#### EXERCISE GOAL:
When you transcribe the listing that follows, keep every line exact and omit the pictures.

◇ ◇ ◇ ◇ ◇ ◇ ◇

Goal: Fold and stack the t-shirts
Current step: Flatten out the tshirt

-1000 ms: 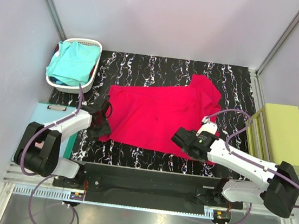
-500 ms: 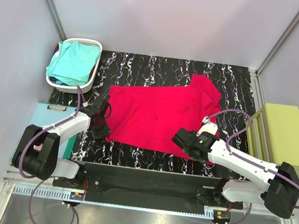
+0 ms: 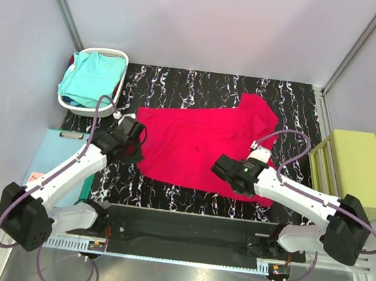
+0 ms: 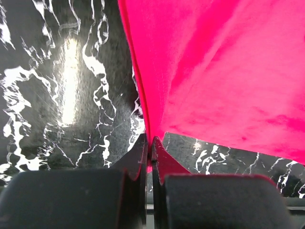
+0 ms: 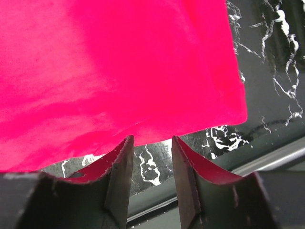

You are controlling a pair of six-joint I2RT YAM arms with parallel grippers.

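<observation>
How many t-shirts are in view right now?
2. A red t-shirt lies spread on the table; a turquoise t-shirt sits in the white basket at far left. More may be hidden beneath it.

A crimson t-shirt (image 3: 194, 148) covers a black, white-veined table (image 3: 181, 85); turquoise t-shirt (image 3: 93, 77) fills white basket (image 3: 108, 107).
</observation>
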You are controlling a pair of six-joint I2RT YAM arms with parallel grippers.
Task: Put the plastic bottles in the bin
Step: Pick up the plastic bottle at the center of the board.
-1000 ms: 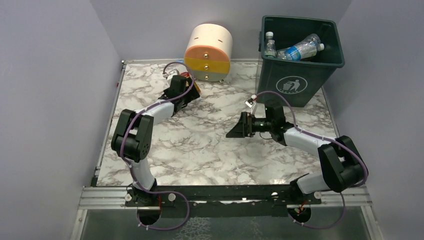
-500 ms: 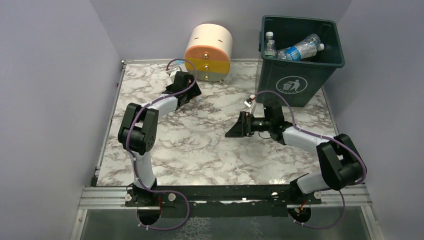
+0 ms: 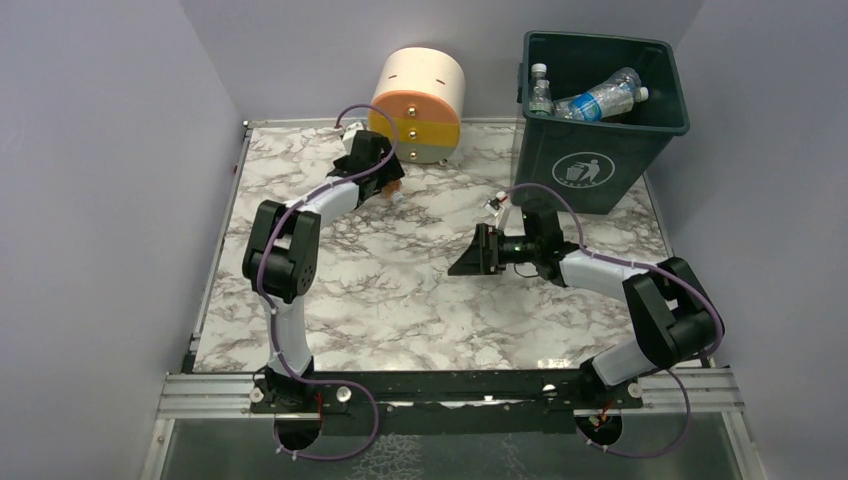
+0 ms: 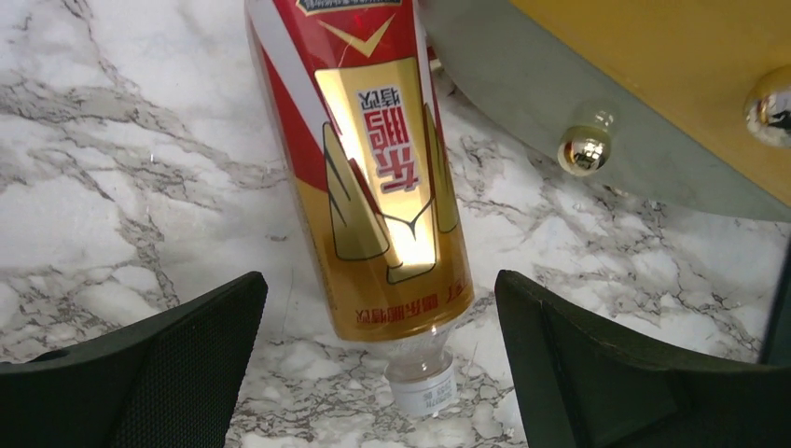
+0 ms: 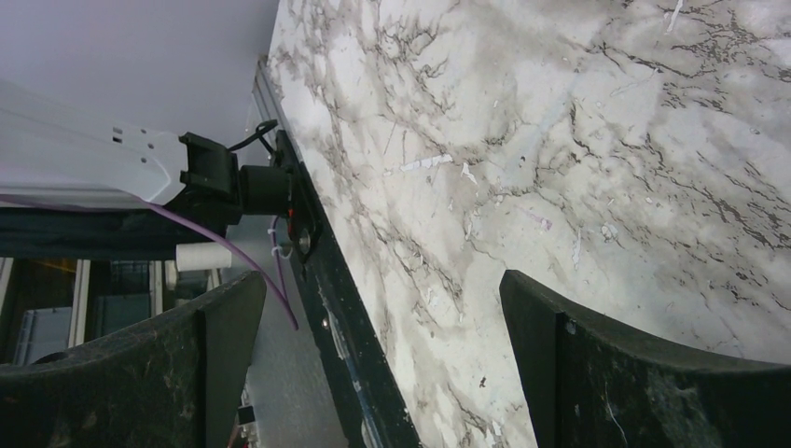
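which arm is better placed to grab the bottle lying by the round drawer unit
Left. The left gripper is open, its fingers flanking the cap end of the red-and-gold bottle lying beside the drawer unit. The right gripper is open too, but sits mid-table with only the marble table between its fingers.

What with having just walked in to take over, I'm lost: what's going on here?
Two robot arms are putting plastic bottles into the green bin, which already holds a few. The left gripper, fingers open, straddles a red-and-gold labelled bottle lying on the marble table by the round drawer unit, not yet gripped. The right gripper hangs open and empty mid-table.
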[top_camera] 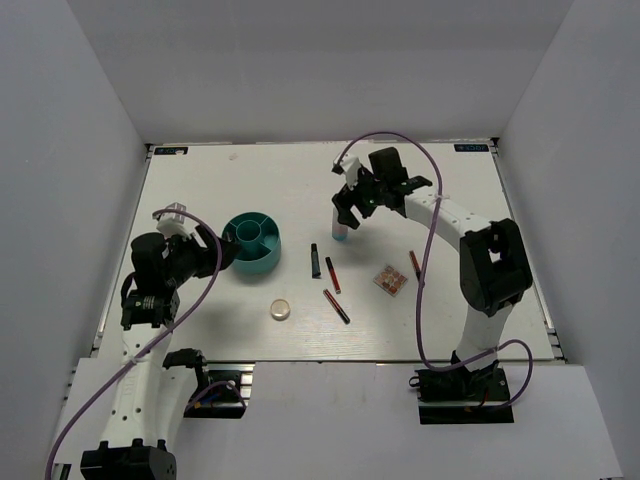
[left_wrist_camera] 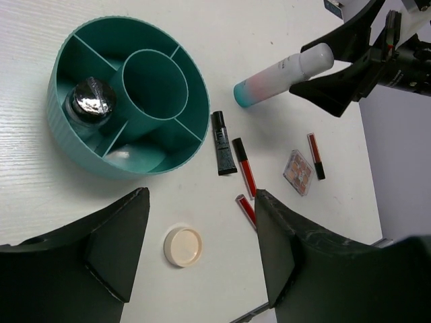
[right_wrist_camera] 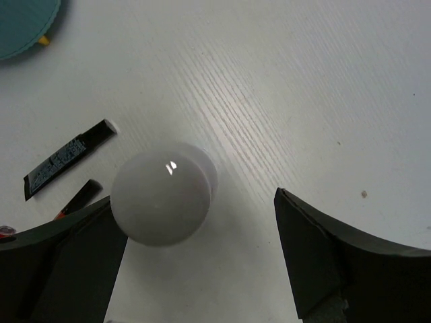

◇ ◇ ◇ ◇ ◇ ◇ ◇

#### EXERCISE RESULT:
Goal: Fold and stack the t-shirts
Current step: Flatten out the tshirt

-1000 ms: 
-500 ms: 
+0 ms: 
+0 ms: 
+0 ms: 

You are controlling a pair of six-joint I2RT YAM arms with parallel grippers.

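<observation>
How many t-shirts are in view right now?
2. A red t-shirt lies spread on the table; a turquoise t-shirt sits in the white basket at far left. More may be hidden beneath it.

A crimson t-shirt (image 3: 194, 148) covers a black, white-veined table (image 3: 181, 85); turquoise t-shirt (image 3: 93, 77) fills white basket (image 3: 108, 107).
</observation>
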You are controlling a pair of six-joint I2RT YAM arms with parallel grippers.
Task: Put the plastic bottles in the bin
Step: Pick up the plastic bottle at the center of the board.
-1000 ms: 
-500 ms: 
+0 ms: 
+0 ms: 
+0 ms: 
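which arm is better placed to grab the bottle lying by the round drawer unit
Left. The left gripper is open, its fingers flanking the cap end of the red-and-gold bottle lying beside the drawer unit. The right gripper is open too, but sits mid-table with only the marble table between its fingers.

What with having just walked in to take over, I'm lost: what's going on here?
Two robot arms are putting plastic bottles into the green bin, which already holds a few. The left gripper, fingers open, straddles a red-and-gold labelled bottle lying on the marble table by the round drawer unit, not yet gripped. The right gripper hangs open and empty mid-table.
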[top_camera] 
[left_wrist_camera] 
[right_wrist_camera] 

That is the complete output for this exercise.